# [Problem description]
Copy, from the material below, every line in which the word "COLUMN" can be found.

# [Provided entries]
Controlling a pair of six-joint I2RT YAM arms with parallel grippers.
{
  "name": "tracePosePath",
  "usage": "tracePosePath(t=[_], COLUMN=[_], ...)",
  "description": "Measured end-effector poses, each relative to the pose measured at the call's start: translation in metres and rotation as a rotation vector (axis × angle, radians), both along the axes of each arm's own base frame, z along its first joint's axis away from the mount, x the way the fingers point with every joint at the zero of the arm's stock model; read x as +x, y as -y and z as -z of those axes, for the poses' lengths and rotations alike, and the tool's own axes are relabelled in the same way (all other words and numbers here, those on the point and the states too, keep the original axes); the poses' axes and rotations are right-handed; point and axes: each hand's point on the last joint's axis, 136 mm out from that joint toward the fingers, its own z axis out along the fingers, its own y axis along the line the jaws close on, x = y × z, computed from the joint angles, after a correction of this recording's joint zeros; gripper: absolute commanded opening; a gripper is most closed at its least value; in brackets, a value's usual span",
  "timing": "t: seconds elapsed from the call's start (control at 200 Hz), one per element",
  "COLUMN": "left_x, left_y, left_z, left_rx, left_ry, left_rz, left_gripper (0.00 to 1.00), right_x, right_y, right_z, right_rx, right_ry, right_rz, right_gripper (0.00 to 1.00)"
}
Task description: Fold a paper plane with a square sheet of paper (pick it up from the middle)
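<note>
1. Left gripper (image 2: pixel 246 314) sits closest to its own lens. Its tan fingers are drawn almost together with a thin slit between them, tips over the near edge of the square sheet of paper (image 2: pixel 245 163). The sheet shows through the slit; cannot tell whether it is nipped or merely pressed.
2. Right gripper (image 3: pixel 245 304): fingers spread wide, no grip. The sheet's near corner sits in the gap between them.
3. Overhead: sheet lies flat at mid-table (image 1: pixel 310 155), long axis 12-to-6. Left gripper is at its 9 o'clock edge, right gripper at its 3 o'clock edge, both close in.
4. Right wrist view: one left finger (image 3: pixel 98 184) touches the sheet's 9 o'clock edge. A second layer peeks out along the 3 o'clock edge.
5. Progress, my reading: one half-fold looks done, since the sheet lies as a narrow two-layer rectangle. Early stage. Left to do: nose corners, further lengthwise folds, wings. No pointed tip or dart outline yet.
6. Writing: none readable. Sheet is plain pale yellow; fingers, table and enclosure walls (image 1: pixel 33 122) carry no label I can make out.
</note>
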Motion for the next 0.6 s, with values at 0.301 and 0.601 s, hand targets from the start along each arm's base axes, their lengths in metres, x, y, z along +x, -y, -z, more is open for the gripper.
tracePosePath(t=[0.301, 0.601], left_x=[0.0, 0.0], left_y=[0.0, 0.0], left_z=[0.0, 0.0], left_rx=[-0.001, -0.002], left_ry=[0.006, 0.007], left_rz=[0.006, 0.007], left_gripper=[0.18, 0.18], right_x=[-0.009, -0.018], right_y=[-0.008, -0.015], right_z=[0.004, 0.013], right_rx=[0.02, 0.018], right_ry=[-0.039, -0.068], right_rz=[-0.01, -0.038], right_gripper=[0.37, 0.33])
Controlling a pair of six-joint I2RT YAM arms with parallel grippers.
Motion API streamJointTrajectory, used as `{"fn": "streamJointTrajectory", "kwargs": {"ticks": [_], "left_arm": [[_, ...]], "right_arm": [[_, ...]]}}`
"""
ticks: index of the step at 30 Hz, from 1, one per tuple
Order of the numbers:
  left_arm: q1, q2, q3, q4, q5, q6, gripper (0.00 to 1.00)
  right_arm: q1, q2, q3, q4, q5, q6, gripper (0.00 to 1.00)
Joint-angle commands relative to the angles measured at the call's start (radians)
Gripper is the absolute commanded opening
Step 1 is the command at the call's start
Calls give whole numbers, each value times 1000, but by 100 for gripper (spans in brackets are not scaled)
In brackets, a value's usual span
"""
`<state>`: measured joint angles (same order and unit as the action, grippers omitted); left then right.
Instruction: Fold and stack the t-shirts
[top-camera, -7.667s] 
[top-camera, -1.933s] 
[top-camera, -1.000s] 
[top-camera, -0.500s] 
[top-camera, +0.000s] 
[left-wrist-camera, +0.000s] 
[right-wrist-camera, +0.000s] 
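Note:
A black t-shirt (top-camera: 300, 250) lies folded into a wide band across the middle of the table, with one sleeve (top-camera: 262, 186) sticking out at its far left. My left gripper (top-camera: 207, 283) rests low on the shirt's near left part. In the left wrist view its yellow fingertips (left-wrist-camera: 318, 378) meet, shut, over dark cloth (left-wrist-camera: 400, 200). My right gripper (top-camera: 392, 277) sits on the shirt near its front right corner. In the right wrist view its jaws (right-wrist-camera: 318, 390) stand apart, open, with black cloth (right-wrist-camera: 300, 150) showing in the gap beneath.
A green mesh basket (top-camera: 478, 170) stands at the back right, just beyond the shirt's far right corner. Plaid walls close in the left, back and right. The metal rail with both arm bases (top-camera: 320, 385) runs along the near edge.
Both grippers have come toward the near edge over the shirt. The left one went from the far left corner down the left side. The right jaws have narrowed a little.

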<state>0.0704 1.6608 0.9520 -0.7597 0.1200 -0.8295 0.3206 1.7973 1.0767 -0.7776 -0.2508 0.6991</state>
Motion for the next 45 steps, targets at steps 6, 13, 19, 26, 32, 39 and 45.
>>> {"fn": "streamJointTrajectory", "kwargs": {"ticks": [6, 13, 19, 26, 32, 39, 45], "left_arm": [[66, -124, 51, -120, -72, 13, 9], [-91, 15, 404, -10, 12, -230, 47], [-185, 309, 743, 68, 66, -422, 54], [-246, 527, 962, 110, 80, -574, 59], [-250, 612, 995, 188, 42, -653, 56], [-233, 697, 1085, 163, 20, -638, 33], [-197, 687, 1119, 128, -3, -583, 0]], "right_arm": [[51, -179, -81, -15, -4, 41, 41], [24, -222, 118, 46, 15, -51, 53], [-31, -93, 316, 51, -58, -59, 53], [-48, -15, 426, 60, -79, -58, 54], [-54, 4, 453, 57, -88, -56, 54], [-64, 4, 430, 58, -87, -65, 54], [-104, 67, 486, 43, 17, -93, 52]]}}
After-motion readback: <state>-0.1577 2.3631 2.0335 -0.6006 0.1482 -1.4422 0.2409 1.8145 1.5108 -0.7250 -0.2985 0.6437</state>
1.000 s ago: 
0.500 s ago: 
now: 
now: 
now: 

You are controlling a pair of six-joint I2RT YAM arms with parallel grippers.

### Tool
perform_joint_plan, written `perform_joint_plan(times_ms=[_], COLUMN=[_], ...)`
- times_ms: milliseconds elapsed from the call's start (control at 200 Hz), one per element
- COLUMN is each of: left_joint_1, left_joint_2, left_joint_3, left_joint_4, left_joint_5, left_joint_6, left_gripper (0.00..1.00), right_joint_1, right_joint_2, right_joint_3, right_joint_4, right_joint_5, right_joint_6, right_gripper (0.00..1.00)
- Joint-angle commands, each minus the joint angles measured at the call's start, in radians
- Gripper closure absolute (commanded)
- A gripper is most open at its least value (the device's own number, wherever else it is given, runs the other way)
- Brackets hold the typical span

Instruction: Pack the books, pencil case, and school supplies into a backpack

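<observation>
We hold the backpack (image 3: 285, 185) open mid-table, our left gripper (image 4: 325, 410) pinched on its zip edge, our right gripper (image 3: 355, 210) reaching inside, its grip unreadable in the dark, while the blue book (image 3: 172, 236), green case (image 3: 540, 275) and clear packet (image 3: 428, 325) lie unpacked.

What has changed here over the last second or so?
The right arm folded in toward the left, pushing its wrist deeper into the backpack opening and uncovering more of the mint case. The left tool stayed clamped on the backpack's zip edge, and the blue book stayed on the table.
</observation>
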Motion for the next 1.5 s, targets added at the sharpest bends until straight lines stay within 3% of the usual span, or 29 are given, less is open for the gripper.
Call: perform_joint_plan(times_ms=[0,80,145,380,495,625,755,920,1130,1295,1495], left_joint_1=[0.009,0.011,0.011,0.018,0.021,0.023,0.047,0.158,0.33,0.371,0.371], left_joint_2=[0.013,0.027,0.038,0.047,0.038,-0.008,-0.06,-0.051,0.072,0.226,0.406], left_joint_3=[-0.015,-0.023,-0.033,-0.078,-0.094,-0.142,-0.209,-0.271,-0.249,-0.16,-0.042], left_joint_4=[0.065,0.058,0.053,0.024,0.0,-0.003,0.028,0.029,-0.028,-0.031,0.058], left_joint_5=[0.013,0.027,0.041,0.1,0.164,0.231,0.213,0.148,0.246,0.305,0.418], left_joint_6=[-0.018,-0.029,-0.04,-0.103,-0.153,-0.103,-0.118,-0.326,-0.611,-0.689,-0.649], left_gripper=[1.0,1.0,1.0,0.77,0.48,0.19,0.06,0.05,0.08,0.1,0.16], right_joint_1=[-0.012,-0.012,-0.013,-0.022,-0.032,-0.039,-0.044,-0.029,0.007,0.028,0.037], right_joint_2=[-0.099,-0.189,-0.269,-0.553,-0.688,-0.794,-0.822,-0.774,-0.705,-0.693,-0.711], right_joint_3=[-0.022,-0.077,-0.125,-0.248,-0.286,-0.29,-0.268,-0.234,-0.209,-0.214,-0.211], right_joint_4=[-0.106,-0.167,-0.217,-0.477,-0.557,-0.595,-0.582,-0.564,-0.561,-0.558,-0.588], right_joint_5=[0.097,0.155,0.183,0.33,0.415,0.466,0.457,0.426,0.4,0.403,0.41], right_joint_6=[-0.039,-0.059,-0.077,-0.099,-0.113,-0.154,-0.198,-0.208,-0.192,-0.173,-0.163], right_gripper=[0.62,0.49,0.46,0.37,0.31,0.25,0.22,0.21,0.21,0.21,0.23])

# [Answer for the task]
  "usage": "tracePosePath(t=[_], COLUMN=[_], ...)",
  "COLUMN": "left_x, left_y, left_z, left_rx, left_ry, left_rz, left_gripper (0.00 to 1.00), right_x, right_y, right_z, right_rx, right_ry, right_rz, right_gripper (0.00 to 1.00)"
perform_joint_plan, written `perform_joint_plan(times_ms=[_], COLUMN=[_], ...)`
- COLUMN is each of: left_joint_1, left_joint_2, left_joint_3, left_joint_4, left_joint_5, left_joint_6, left_gripper (0.00..1.00), right_joint_1, right_joint_2, right_joint_3, right_joint_4, right_joint_5, right_joint_6, right_gripper (0.00..1.00)

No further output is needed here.